WHAT THIS TASK INVOLVES:
Set down, word for word, each line from the top of the data through the line that has "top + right"; omit every picture.

::: DATA

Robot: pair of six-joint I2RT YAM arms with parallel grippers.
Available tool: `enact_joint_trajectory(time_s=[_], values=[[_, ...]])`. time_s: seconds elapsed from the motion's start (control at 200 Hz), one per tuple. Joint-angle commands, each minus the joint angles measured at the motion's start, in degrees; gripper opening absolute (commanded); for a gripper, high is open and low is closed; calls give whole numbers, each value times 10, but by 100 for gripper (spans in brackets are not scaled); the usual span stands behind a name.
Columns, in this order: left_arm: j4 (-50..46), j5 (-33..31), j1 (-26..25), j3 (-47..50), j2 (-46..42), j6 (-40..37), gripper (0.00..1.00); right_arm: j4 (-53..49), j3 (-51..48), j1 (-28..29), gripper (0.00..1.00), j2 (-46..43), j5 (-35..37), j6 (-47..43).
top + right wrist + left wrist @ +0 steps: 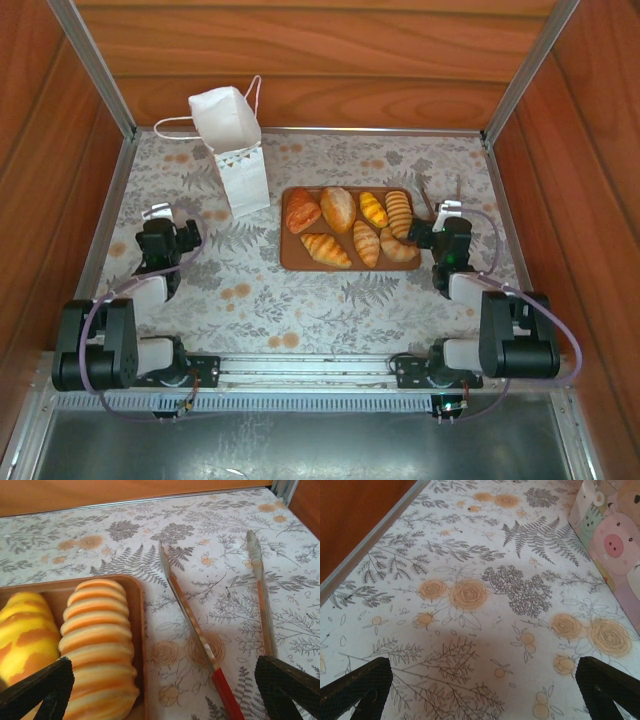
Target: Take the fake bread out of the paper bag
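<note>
Left jaws: spread wide, nothing held, low over the bare counter with its floral-printed cover. Paper bag stood upright ahead of these jaws and off to their right, apart from them. Left wrist view caught its side out beyond the right fingertip, printed with a cartoon pig face. Cord handles stuck out on either side of its top. Could not tell whether anything sat inside.

Between the two sets of jaws: brown tray flat on the counter, carrying the fake bread. Seven pieces, four in the far row and three in the near row, all outside the bag.

Right jaws: wide apart too, empty. Ridged loaf and the tray's corner lay just ahead of their left fingertip. Tongs with a red grip lay on the counter ahead, between the fingertips, just beside the tray.
</note>
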State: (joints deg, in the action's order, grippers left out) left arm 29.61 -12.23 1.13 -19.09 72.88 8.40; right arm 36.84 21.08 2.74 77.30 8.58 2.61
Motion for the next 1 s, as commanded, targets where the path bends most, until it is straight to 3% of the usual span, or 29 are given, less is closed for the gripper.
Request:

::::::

ANSWER FOR THIS EXERCISE:
Robot: pair of six-joint I2RT YAM arms with parallel grippers.
Available tool: `enact_joint_trajectory(time_s=[_], values=[[_, ...]])`. time_s: seconds elapsed from the motion's start (control at 200 Hz), one per tuple. Joint-angle commands, each minus the joint angles measured at the motion's start, in degrees; gripper opening absolute (commanded); for a gripper, high is open and low is closed; calls give whole numbers, each value times 10, but by 100 for gripper (spans in brackets are not scaled); the usual span stands behind a name.
Columns, in this order: left_arm: j4 (-50..46), j5 (-33..31), j1 (-26..25), j3 (-47..50), j2 (-46..42), j6 (-40..37), gripper (0.00..1.00); right_arm: j4 (-53..49), j3 (-51..48), j1 (-28..29), gripper (0.00..1.00), j2 (-46..43), j5 (-35..37), j6 (-47..43).
top + right wrist + left wrist @ +0 steps: 

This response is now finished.